Biogas – closing the loop of the Halophyte Biorefinery.
Final step of the biorefinery to recover energy and nutrients from the halophyte residues
Anaerobic digestion (AD), the microbial process to convert biomass into biogas, is a mature technology for renewable energy production from biomass with simultaneous recovery of valuable nutrients as fertilizer. The AD process is worldwide applied in full—scale biogas plants for the treatment of energy crops, agricultural residues, sewage sludge and municipal and industrial organic waste and wastewaters. In the AquaCombine project it is investigated how to apply the biogas process to halophyte plants and their residues after extraction of other valuable compounds within the AquaCombine biorefinery concept (fig.1).
Throughout the first year of the AquaCombine project, numerous biomethane potential (BMP) tests have been performed by MSc Aadila Cayenne, Flensburg University of Applied Sciences (FUAS), on fresh halophyte plants and on the residues after different extraction, separation and pretreatment processes of the other project partners (fig.2+3).

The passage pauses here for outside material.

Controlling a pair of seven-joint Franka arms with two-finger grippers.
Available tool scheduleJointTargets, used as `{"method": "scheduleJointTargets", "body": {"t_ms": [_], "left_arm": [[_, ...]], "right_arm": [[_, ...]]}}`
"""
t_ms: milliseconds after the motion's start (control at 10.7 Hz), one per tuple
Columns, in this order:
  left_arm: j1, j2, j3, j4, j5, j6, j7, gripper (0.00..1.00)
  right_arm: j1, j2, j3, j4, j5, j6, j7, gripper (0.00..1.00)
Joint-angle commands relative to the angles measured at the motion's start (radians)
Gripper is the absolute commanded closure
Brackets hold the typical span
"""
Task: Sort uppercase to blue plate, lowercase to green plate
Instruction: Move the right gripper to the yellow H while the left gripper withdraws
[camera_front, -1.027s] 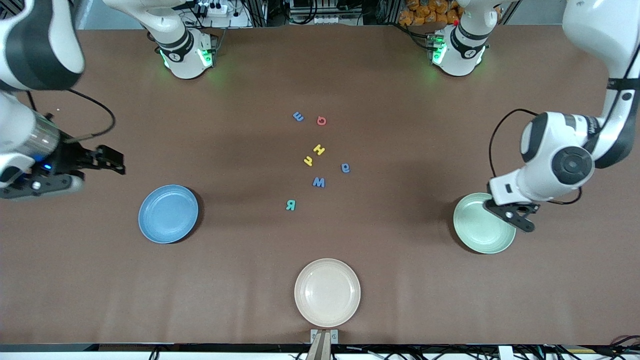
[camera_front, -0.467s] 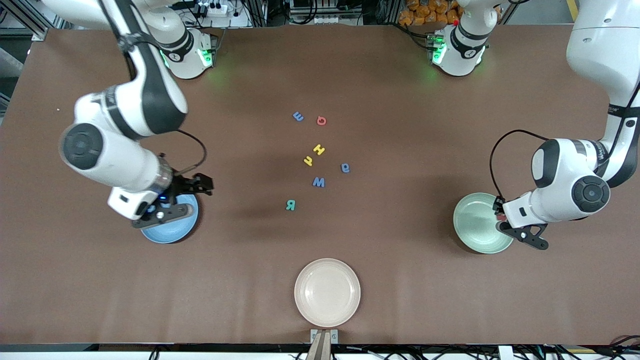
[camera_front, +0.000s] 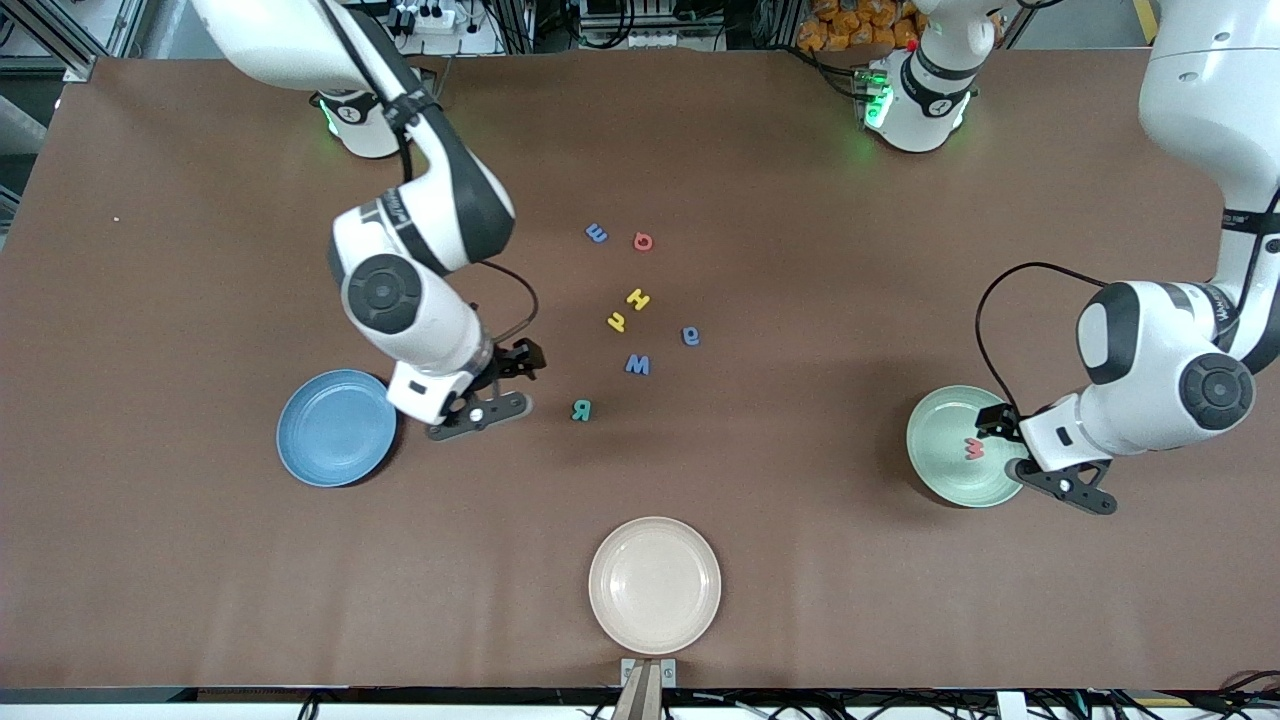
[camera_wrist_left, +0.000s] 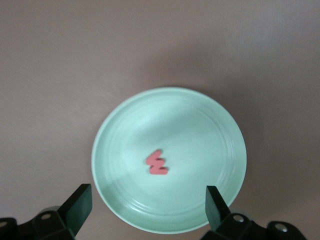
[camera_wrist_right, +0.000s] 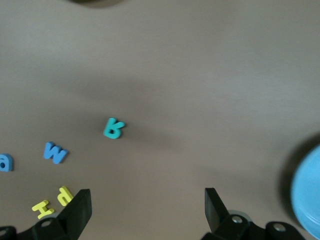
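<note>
Red lowercase foam letter (camera_front: 974, 449) sits in the mint-green plastic plate (camera_front: 935, 470) at frame right under the left gripper (camera_front: 1003, 447), fingers open and empty, while the right gripper (camera_front: 508, 380), open too, looks lined up for the teal-green R (camera_front: 581, 409) mid-frame.

Both arms reach out low, left hand (camera_front: 1000, 440) and right hand (camera_front: 505, 385) spread wide, empty.

My table (camera_front: 800, 560) is covered in plain brown, evenly lit. Along its top edge, cables, a power strip (camera_front: 432, 16) and orange packets (camera_front: 860, 22).
</note>
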Motion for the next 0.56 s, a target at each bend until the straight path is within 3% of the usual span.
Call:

The biomethane potential has been analysed for different plant species, that were grown under different cultivation conditions, and correlated to the differences in the biomass composition. Main focus has been on the influence of the salt and fibre content and of the halophyte biomass. Lignocellulosic fibers are difficult to degrade while salts like NaCl can have an inhibiting effect on the microbial activity of the biogas process. So, far, the main findings have been that Salicornia europaea cultivated at 10 g-NaCl/L showed the highest methane yields and that the salt concentration of the juice fraction squeezed from the halophyte plant inhibited biogas production. In contrast, the samples of the plant residues from the extraction processes showed no inhibition, presumably due to a lower salt concentration.
In the next project period, the improvement of biogas production from the halophyte residues will be investigated through adaptation of the microorganisms, co-digestion with other biomass like manure and adjustment of process parameters like the concentration of organic matter content. This will prepare for the testing of the optimized biogas process in a continuous pilot-scale process at FUAS at the end of the project.